Since "Black Cat" wines have been mentioned - thought you might all enjoy reading the story from the vineyard owner as to how the wine got its name:
*
http://www.blackcatvineyard.com/index.php?option=com_content&task=view&id=93&Itemid=144


----------



## HallowSusieBoo (Aug 11, 2009)

*Boo!*

*ANOTHER GOOD ONE!*










http://www.bigredmonsterwine.com/wines/label.php?lID=10

And you may want to stop it up with this little monster (if there is any left after you open the bottle!):

Amazon.com: Monster Wine Stopper: Cara Singleton: Jewelry


----------



## HallowSusieBoo (Aug 11, 2009)

*Of course - in case you have a truly adventurous pallet:*

http://www.trendhunter.com/trends/asian-snake-wine


----------



## HallowSusieBoo (Aug 11, 2009)

*Top ten creepy wines:*

http://www.northernexposure.org.uk/index.php/2010/11/22/top-10-creepy-wines/

This list is good too:

http://www.divinecaroline.com/48565/37511-some-scary-wines


----------



## HallowSusieBoo (Aug 11, 2009)

*And if you wanna keep all your wine glasses in order - so you know what glass you (and your guests) are drinking from:
*
http://www.vinexus.de/Vacu-Vin-Glass-Markers-Creepy-Creatures-English.html


----------



## EdgarPoe (Aug 17, 2009)

The black cat riesling is pretty good and the bottle is gorgeous. Of course, our bottle we saved disappeared. 

Not wine, but some may be interested. There is a vodka called Blavod. It's black. Literally black. You can make all sorts of creepy drinks with it.


----------



## Spookerstar (Jun 3, 2011)

*your own wine names*

Witchful Thinking you have the best idea for the wine. I love those names. I know you make your own lables for your potions cabinate. Have you made wine lables too?
I have purchased the premade wine lables from Martha Stewart at halloween and put them on my favorites.


----------



## Witchful Thinking (Jun 3, 2011)

I haven't used Martha Stewarts labels before - I remember you having great ones at your party but I can't remember are they specific to wine or just fun spooky labels? I stocked up on a bunch of the kind they were selling at Spirit last year and then forgot to attach them to liquor bottles and the soda! Seems like I have so many ideas I end up forgetting half of them in the rushed month to the party!!


----------



## Xfireboyx (Sep 19, 2008)

Wow! I didn't realize how many passionate wine-lovers we have on here! 

Thanks for all of the suggestions!


----------



## Hollowman68 (Sep 2, 2010)

If you have a World Market in your area, check it out for Halloween Wines as well. They Carry 3 kinds of the Vampire Wines, a Zombie Zinfandel, an Evil Wine, a Witches Brew and Black Cat!


----------



## mommyto3 (Aug 24, 2009)

Hollowman68 said:


> If you have a World Market in your area, check it out for Halloween Wines as well. They Carry 3 kinds of the Vampire Wines, a Zombie Zinfandel, an Evil Wine, a Witches Brew and Black Cat!

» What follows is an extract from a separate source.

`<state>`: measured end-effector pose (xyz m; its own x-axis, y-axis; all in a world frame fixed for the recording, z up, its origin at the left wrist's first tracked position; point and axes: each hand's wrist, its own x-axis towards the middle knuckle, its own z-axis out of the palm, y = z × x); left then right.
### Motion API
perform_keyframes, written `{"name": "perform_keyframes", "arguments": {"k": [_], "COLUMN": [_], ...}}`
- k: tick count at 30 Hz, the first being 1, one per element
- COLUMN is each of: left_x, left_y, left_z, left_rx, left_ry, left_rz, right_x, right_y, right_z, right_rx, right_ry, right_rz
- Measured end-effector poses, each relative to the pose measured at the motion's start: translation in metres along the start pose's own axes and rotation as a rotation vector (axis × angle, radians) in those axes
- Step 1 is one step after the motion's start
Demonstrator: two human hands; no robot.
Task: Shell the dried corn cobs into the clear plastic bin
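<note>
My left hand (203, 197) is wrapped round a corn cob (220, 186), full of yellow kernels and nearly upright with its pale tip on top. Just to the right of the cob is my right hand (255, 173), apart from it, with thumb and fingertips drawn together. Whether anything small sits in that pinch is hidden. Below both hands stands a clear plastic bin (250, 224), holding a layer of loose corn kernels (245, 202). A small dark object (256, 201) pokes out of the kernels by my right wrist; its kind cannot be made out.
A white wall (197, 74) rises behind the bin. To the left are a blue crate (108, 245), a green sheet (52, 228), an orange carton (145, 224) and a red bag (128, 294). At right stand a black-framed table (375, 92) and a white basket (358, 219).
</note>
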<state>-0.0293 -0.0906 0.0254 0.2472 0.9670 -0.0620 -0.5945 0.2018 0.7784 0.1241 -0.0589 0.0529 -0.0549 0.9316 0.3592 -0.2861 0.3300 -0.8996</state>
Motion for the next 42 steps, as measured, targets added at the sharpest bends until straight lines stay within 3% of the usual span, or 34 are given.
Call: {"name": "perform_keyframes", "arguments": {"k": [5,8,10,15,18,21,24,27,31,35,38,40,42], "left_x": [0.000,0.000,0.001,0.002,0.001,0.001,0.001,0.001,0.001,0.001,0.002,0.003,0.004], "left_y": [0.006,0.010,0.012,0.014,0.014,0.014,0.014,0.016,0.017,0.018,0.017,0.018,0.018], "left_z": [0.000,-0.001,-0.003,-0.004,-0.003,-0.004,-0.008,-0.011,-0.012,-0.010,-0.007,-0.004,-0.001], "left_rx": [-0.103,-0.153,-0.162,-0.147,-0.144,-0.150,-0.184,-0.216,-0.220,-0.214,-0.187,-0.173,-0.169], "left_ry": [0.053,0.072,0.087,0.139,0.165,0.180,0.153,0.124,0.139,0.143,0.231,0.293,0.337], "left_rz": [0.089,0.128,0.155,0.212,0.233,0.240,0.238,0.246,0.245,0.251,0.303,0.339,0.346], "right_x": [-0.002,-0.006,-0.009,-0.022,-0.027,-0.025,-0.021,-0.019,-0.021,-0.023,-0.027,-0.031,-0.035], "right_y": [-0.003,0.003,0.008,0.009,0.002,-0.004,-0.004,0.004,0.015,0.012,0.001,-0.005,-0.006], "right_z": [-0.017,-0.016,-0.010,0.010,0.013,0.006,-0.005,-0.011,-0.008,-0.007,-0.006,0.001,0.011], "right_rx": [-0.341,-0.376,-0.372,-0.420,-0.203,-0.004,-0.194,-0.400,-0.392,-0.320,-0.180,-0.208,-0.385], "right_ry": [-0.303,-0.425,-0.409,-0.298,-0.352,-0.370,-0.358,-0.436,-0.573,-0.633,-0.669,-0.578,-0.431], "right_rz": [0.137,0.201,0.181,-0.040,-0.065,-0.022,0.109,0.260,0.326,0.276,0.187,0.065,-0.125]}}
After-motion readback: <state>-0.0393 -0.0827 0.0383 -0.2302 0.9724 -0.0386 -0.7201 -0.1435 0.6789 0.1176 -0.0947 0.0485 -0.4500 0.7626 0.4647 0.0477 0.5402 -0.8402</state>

I LOVE World Market! They get some nice Halloween decor in as well.


----------



## jenscats5 (Oct 16, 2010)

mommyto3 said:


> I LOVE World Market! They get some nice Halloween decor in as well.



I used to love World Market too....but our 1 store closed a few years back.... and stores other than liquor stores can't sell alcohol in our state....


----------



## HallowSusieBoo (Aug 11, 2009)

Xfireboyx said:


> Wow! I didn't realize how many passionate wine-lovers we have on here!
> 
> Thanks for all of the suggestions!


* I think there are even more who are passionate about beer and martinis - but those brew-names will have to wait for another thread! Someone should start one.... 

*


----------



## jenscats5 (Oct 16, 2010)

HallowSusieBoo said:


> * I think there are even more who are passionate about beer and martinis - but those brew-names will have to wait for another thread! Someone should start one....
> 
> *


Good idea!! Martinis are yummy too!


----------



## Pyewacket (Aug 28, 2010)

A friend gave us a bottle of Twisted Moscato last year. We like wine sweet, and tend toward Moscatos, so we enjoyed it. The gnarly tree on the label gives it a creepy appearance. I've seen it at World Market around the $6-$8 range.


----------



## HauntedDiva (Oct 1, 2009)

Www.chileanlegend.com highly recommend this wine.
Casillero del Diablo


----------



## IshWitch (May 19, 2006)

http://www.cheapwinereviews.com/leelanau-cellars-witches-brew
HallowSusieBoo, have you had Witches Brew? We picked up several bottles last year when on vacation in Michigan. Awesome stuff! Have 3 bottles left, hope it is still good, want to crack one open, heated of course, in Sept! Hard to think of warmed wine right now when it was 100 today and still 87 at 10pm!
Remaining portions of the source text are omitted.